Casting director Stephen DeAngelis must be praised for finding all the right types for the Leave It to Me cast -- not just day, but also short, balding Kenny Morris as the bumbling nerd Goodhue; brassy Robin Baxter as his domineering social climber of a wife; handsome Michael Scott as a philandering newsman; flame-haired Barbara McCulloh as Day’s more exotic and mature rival for Scott’s affections; and Gordon Connell, whose physical and memory gaffes may not have been intentional but fit his geezer character. Among those playing multiple roles, John Wasiniak deserves recognition for his versatility with accents, and J. Michael McCormack and Ed Smit also provided accented comic relief. Chorus numbers were buoyed by the vivacious ensemble.

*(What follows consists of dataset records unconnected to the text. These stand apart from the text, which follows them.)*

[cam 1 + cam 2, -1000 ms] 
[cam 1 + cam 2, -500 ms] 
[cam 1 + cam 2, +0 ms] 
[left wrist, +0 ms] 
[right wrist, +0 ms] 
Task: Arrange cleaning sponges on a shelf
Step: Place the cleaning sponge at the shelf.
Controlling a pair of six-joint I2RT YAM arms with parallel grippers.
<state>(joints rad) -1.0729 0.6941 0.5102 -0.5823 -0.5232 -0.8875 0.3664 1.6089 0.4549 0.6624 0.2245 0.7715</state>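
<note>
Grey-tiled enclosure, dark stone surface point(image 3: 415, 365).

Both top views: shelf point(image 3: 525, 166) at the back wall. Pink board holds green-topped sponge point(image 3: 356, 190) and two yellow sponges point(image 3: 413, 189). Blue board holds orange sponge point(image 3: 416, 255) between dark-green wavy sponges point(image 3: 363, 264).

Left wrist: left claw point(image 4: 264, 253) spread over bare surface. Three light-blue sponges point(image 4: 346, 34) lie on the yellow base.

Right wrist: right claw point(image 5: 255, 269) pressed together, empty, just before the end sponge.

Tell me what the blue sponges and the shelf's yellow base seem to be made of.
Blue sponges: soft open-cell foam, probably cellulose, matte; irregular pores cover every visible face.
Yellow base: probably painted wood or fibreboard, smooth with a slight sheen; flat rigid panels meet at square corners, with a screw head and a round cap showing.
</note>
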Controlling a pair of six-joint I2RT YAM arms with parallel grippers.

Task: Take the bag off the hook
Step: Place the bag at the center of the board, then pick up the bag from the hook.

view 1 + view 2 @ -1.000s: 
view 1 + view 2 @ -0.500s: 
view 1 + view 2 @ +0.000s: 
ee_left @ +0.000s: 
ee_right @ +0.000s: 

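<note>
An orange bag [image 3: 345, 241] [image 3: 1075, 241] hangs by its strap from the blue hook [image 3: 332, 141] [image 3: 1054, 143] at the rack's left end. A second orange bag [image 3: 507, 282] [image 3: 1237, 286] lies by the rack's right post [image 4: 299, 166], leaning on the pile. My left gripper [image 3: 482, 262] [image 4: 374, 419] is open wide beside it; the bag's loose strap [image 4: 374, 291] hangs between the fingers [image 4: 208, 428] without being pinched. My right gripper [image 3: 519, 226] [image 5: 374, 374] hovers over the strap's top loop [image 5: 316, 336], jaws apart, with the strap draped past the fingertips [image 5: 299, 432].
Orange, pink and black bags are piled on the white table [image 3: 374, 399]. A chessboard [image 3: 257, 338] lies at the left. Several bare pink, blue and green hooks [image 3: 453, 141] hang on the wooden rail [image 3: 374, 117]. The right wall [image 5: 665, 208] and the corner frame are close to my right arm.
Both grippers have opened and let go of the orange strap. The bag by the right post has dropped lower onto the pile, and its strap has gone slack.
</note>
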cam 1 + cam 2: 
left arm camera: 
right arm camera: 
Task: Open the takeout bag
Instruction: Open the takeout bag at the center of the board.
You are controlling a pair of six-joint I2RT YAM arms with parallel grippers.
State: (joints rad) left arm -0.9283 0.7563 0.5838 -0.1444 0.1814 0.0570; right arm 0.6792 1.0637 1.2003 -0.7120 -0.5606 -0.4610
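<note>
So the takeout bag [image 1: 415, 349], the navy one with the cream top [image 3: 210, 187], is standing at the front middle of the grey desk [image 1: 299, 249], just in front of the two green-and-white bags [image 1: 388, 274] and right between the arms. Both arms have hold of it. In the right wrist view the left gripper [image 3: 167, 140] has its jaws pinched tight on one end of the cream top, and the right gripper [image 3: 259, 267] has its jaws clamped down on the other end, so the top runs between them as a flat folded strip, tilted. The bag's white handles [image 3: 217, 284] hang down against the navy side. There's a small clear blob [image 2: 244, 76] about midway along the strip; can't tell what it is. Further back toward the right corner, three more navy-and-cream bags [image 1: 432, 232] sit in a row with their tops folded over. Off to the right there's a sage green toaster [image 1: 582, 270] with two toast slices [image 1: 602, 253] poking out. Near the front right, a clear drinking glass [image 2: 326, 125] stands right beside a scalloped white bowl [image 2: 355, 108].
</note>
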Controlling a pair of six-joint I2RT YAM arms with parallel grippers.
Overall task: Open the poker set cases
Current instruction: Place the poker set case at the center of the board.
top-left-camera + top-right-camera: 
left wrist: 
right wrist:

Although well-suited for their parts, the performers were constrained by the staged-reading format, since holding their scripts prevented them from using their hands and arms. In addition, the slapstick in Act 1 could not be presented effectively because of the distracting scripts and restricted movements. The scaled-down production did have sufficient props and set, and the costumes (one to a performer) were appropriate and embellished when needed -- with a turban and babushka, among other things.